◆ **WHAT YOU ARE ASKED TO DO**
Once you have read the listing below, output it again exactly.

◆ **PROVIDED DATA**
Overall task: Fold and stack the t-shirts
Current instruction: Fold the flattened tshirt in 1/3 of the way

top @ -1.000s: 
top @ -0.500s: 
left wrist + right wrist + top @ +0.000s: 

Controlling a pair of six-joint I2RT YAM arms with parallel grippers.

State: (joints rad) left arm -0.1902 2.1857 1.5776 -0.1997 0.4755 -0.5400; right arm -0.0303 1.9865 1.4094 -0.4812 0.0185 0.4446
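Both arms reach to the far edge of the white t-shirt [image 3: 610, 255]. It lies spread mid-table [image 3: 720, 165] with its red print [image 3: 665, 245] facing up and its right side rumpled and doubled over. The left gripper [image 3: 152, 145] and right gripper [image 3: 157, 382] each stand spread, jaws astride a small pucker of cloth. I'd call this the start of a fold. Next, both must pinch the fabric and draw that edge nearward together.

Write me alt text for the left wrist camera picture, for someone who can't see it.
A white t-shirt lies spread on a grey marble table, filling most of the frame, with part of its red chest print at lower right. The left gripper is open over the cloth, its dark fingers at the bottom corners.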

◆ **ANSWER FOR THE TASK**
Overall task: Fold and stack the t-shirts
Current instruction: Fold the flattened tshirt in 1/3 of the way

top @ -1.000s: 
top @ -0.500s: 
left wrist + right wrist + top @ +0.000s: 

Controlling a pair of six-joint I2RT YAM arms with parallel grippers.

State: (joints rad) left arm -0.1902 2.1857 1.5776 -0.1997 0.4755 -0.5400; right arm -0.0303 1.9865 1.4094 -0.4812 0.0185 0.4446
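Both arms reach to the far edge of the white t-shirt [image 3: 610, 255]. It lies spread mid-table [image 3: 720, 165] with its red print [image 3: 665, 245] facing up and its right side rumpled and doubled over. The left gripper [image 3: 152, 145] and right gripper [image 3: 157, 382] each stand spread, jaws astride a small pucker of cloth. I'd call this the start of a fold. Next, both must pinch the fabric and draw that edge nearward together.

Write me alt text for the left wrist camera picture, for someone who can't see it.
A white t-shirt lies spread on a grey marble table, filling most of the frame, with part of its red chest print at lower right. The left gripper is open over the cloth, its dark fingers at the bottom corners.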

The work on this exercise has been completed.